**Action item**
Set down the data that follows, exactly and completely.

**Collected material**
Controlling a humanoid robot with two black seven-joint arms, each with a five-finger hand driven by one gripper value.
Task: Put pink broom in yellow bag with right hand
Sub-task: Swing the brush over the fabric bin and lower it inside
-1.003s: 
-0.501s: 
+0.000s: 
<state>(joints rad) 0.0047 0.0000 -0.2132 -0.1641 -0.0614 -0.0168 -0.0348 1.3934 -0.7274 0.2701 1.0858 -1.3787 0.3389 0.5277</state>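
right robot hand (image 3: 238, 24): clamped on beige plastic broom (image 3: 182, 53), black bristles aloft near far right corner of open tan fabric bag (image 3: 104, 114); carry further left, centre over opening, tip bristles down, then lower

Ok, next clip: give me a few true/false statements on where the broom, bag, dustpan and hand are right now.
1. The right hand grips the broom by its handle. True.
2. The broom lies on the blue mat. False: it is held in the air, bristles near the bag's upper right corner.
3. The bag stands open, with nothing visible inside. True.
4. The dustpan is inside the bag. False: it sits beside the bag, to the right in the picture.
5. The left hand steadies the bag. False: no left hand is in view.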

**Answer space**
Controlling a humanoid robot with two black seven-joint arms, each with a five-finger hand driven by one gripper value.
Task: Put pink broom in yellow bag with right hand
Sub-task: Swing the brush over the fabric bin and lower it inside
-1.003s: 
-0.501s: 
+0.000s: 
<state>(joints rad) 0.0047 0.0000 -0.2132 -0.1641 -0.0614 -0.0168 -0.0348 1.3934 -0.7274 0.2701 1.0858 -1.3787 0.3389 0.5277</state>
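right robot hand (image 3: 238, 24): clamped on beige plastic broom (image 3: 182, 53), black bristles aloft near far right corner of open tan fabric bag (image 3: 104, 114); carry further left, centre over opening, tip bristles down, then lower

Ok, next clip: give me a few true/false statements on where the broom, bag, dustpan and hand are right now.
1. The right hand grips the broom by its handle. True.
2. The broom lies on the blue mat. False: it is held in the air, bristles near the bag's upper right corner.
3. The bag stands open, with nothing visible inside. True.
4. The dustpan is inside the bag. False: it sits beside the bag, to the right in the picture.
5. The left hand steadies the bag. False: no left hand is in view.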

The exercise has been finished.